* REQUIREMENT
For the listing below, report all lines that hold the word "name".
[TASK INPUTS — start]
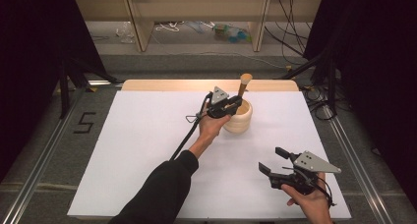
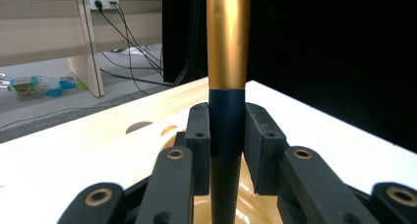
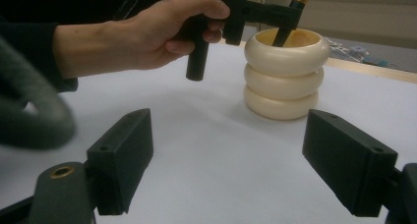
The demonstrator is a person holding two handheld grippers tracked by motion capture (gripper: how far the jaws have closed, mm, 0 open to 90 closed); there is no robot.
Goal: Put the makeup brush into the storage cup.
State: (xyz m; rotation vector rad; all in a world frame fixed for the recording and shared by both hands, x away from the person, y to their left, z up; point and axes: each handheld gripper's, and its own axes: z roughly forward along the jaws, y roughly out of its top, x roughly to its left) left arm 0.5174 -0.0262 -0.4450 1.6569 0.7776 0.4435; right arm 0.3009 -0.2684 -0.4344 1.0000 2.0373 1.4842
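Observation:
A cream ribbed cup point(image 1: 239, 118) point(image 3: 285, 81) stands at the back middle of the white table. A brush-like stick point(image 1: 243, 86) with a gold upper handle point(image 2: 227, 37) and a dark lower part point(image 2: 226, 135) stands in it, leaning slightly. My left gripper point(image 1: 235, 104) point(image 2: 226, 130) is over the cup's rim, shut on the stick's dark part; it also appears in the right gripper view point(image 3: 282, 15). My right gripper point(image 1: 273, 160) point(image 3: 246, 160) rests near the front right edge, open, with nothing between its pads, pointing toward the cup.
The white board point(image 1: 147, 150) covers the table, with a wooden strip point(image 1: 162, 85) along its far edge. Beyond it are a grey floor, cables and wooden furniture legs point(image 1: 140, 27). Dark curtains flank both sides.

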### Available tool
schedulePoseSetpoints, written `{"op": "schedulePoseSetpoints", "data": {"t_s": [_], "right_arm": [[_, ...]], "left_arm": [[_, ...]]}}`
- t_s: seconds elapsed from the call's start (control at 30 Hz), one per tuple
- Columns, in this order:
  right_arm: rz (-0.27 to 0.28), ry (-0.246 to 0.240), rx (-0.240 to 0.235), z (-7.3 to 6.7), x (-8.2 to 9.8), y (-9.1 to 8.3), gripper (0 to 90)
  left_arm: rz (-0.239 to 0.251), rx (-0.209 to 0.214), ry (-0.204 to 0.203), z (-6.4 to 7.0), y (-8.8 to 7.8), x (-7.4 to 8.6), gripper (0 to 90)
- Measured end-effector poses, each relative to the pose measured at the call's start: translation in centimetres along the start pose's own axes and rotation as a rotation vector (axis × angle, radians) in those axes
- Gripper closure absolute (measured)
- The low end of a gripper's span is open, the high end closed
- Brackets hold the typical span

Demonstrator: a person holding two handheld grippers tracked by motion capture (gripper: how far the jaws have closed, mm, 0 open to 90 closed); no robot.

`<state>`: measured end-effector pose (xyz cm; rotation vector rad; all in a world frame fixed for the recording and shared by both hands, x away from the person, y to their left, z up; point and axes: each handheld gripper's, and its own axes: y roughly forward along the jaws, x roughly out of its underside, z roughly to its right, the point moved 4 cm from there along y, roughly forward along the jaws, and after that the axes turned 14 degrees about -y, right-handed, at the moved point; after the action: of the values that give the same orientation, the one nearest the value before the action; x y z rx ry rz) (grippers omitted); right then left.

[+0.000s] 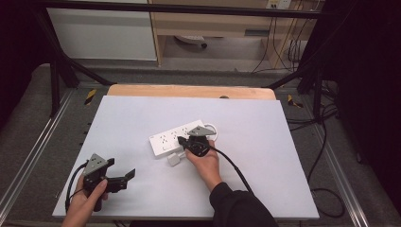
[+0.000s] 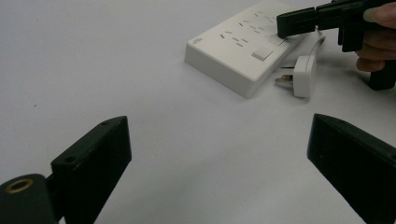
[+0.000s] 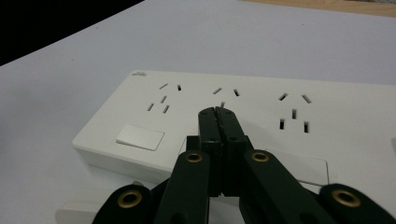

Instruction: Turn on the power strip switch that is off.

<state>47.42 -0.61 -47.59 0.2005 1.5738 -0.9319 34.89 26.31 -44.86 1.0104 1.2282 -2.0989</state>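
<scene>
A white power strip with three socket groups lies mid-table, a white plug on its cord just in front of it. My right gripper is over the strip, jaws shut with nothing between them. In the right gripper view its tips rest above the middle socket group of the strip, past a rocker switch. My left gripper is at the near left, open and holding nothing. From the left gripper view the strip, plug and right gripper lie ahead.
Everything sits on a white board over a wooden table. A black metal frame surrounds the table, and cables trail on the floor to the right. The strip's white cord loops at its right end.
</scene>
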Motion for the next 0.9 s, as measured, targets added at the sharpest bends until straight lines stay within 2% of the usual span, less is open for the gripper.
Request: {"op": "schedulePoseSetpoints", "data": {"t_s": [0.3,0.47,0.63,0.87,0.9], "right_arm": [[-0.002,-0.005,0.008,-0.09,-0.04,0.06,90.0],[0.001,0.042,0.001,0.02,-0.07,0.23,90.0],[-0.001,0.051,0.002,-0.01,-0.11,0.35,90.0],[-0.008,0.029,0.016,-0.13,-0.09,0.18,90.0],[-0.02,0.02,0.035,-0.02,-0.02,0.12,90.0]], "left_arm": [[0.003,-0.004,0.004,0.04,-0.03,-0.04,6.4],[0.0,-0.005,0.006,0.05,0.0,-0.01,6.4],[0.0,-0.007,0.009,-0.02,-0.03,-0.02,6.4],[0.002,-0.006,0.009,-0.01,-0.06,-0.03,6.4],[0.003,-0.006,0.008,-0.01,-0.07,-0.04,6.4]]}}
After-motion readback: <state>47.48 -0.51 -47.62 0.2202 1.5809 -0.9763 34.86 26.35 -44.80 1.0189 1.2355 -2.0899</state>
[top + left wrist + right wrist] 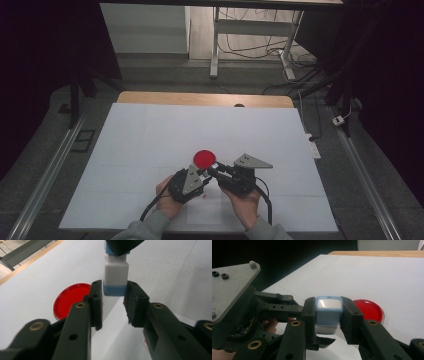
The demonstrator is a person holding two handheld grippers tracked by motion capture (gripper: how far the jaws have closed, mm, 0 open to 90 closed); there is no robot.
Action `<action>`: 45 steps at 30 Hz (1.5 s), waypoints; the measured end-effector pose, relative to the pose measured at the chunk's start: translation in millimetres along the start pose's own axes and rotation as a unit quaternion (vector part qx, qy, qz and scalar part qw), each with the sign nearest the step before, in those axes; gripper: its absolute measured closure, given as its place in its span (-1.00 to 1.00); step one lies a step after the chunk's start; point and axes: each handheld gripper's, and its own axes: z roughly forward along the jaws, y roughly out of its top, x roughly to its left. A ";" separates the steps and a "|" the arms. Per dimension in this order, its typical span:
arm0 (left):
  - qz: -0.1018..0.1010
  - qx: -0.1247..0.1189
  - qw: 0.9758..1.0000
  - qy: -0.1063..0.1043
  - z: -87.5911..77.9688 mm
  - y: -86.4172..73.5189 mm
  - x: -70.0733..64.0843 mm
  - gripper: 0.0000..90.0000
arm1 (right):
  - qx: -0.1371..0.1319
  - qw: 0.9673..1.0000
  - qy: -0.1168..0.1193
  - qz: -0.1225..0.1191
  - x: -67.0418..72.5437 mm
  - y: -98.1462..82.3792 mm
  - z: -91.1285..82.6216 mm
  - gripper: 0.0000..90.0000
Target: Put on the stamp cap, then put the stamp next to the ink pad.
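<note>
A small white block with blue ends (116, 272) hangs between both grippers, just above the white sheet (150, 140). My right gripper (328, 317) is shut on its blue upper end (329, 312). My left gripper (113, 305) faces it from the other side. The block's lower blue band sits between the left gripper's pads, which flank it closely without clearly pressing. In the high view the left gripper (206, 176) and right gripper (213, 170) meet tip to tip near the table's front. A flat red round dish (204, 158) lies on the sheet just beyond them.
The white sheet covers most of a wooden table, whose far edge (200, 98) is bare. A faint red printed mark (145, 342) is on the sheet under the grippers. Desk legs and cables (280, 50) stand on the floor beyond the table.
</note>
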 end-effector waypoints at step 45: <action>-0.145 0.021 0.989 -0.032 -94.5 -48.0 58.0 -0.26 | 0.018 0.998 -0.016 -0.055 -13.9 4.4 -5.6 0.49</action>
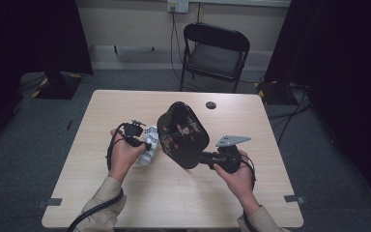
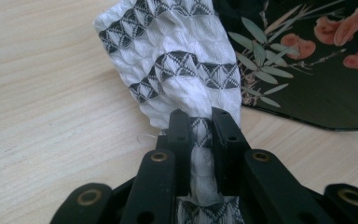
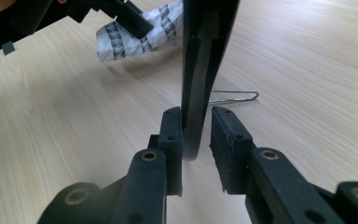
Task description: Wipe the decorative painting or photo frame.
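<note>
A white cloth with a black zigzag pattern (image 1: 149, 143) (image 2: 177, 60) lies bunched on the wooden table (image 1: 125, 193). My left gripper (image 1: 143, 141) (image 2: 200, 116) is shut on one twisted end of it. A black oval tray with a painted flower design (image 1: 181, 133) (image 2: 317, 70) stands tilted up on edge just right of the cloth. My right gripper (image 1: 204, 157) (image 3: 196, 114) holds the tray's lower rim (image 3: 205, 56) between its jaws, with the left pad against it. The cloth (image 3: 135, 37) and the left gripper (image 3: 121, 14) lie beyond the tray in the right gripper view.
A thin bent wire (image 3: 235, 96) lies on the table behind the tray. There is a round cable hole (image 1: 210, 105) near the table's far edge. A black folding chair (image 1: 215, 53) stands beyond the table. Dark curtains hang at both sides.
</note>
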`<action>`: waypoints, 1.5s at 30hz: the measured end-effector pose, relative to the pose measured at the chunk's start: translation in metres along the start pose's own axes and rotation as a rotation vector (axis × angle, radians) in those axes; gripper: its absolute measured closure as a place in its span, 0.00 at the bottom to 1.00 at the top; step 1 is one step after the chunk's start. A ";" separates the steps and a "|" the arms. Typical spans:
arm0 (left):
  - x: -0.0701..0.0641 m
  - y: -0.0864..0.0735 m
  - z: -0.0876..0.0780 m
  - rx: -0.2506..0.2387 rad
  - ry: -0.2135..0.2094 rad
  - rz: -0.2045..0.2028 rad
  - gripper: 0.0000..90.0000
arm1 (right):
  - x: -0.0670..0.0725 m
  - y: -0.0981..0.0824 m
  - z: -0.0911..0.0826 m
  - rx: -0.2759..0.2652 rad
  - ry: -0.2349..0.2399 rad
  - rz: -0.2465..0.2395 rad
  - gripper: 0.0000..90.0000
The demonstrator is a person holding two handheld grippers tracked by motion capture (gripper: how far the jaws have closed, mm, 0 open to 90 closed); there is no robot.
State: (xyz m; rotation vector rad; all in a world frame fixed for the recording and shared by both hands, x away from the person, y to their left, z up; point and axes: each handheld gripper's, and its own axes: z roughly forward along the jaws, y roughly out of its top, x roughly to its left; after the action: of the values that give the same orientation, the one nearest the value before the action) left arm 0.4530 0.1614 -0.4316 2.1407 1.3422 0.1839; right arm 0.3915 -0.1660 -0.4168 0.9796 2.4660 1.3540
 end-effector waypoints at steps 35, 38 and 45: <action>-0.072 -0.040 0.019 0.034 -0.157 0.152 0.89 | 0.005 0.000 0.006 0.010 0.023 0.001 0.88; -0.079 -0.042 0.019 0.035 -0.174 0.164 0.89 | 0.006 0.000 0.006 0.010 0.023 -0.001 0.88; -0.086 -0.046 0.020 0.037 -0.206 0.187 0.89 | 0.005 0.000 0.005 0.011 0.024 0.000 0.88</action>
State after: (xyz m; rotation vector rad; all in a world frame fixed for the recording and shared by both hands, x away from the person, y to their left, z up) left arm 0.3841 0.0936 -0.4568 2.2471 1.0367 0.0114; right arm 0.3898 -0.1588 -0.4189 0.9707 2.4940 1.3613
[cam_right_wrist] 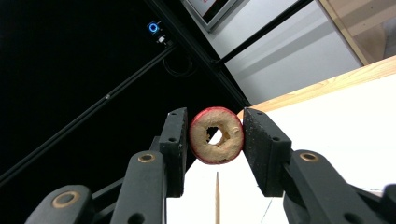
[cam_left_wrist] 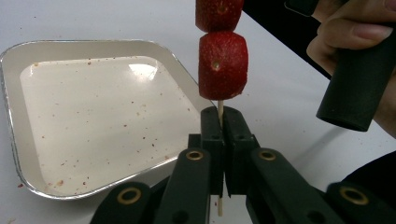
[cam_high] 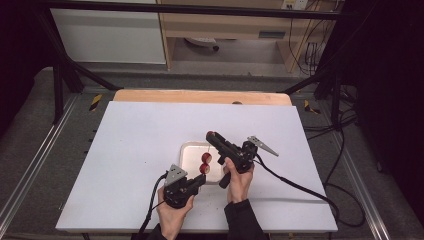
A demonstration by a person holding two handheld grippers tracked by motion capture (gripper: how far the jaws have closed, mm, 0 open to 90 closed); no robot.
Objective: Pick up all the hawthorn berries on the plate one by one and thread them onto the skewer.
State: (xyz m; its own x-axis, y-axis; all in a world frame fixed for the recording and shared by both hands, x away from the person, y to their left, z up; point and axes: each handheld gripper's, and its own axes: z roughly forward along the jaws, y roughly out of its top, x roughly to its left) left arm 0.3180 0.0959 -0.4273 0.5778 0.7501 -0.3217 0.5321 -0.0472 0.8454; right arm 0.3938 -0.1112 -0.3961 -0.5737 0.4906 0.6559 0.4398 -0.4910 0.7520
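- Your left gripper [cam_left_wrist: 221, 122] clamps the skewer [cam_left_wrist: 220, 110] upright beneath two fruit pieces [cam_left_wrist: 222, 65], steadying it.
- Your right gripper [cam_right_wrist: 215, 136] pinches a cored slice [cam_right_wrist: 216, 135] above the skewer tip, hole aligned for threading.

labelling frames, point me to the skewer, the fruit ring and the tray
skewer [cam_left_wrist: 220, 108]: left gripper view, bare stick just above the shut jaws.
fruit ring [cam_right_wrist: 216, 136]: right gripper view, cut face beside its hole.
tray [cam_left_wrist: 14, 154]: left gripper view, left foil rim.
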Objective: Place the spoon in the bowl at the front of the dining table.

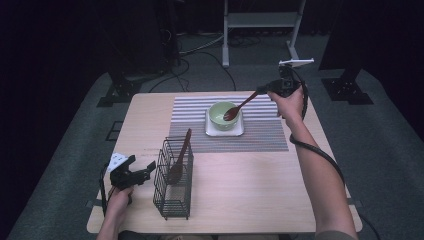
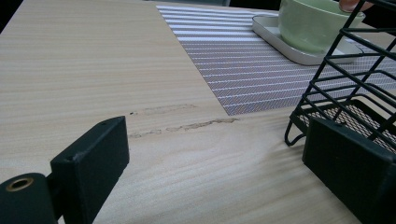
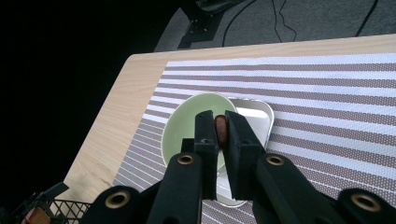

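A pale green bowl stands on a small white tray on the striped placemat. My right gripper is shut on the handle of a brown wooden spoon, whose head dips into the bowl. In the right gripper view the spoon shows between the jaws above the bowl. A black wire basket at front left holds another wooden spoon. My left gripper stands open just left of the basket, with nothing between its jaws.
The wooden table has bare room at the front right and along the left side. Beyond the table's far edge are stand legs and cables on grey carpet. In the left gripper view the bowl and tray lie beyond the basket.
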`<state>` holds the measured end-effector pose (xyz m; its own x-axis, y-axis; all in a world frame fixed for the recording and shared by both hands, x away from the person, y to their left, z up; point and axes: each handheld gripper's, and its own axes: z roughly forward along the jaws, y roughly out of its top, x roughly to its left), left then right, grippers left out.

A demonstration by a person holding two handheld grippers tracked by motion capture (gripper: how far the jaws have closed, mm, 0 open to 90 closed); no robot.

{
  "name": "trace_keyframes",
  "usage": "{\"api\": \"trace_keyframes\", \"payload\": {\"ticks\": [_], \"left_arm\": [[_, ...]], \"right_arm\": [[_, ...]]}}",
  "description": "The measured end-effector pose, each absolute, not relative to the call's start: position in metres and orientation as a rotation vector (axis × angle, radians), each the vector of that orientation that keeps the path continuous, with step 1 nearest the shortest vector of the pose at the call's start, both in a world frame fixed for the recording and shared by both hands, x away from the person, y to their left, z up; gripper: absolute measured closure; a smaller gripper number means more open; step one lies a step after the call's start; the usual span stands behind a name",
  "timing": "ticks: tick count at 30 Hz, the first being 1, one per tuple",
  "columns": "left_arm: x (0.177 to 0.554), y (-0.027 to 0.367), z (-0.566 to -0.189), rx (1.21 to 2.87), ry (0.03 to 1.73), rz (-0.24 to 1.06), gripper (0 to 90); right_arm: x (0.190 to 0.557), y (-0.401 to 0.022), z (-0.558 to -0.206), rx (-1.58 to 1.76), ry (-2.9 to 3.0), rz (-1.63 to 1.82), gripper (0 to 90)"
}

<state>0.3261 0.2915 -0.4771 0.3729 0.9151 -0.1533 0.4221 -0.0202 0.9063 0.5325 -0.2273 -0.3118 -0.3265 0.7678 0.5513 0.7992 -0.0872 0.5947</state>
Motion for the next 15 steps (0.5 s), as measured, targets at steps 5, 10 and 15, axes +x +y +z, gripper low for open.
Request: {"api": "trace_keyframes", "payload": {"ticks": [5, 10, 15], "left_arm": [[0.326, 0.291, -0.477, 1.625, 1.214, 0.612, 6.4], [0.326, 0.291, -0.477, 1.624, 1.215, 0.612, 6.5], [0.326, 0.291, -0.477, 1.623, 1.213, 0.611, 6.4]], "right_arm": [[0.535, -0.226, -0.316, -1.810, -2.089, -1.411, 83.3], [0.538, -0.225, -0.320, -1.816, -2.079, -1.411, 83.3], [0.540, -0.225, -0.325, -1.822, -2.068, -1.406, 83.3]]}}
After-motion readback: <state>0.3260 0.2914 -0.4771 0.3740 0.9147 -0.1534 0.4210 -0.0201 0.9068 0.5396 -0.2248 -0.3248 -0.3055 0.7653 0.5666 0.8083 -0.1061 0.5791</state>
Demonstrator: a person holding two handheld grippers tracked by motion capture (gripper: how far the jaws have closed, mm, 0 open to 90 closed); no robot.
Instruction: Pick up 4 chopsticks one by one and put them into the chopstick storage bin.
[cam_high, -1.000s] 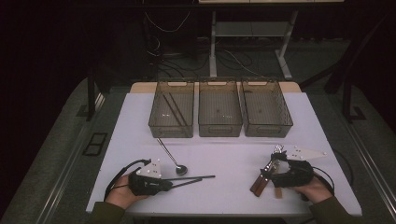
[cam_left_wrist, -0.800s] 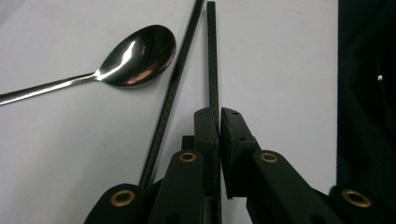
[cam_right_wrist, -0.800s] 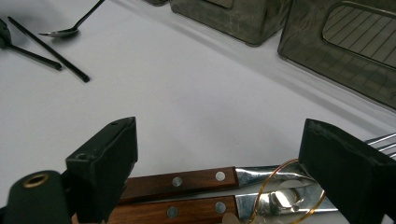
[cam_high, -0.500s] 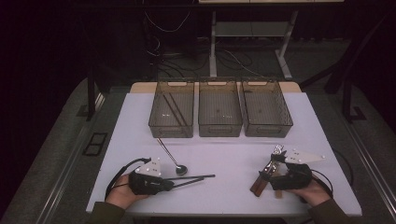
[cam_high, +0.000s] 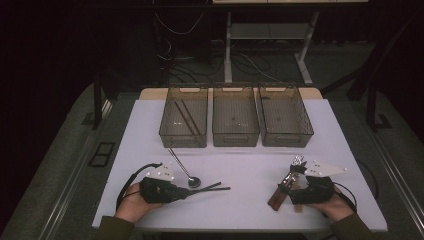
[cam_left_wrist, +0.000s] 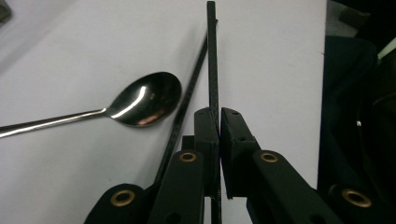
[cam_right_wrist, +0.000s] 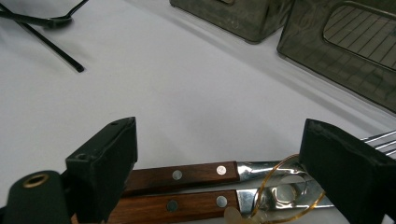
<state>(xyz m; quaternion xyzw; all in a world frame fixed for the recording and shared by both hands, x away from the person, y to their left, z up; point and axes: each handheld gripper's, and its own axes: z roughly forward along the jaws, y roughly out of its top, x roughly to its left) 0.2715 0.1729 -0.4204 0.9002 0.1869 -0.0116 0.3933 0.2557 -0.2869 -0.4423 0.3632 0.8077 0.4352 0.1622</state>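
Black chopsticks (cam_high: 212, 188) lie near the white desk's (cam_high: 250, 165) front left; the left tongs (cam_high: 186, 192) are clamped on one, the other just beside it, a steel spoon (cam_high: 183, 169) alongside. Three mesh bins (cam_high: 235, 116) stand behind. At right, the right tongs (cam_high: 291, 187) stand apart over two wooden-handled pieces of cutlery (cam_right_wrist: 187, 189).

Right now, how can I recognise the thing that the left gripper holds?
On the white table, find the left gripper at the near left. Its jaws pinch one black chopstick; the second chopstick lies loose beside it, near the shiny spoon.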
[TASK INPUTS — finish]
* RESPONSE BOX
  "name": "trace_keyframes",
  "description": "The measured end-effector pose, each absolute, not relative to the call's start: position in metres and orientation as a rotation vector (axis × angle, radians), each the vector of that orientation that keeps the path continuous, with step 1 nearest the shortest vector of the pose at the call's start, both in a world frame fixed for the recording and shared by both hands, x away from the person, y to their left, z up; gripper: absolute measured closure; a smaller gripper number means more open; step one lies a step after the call's start; the usual span stands behind a name",

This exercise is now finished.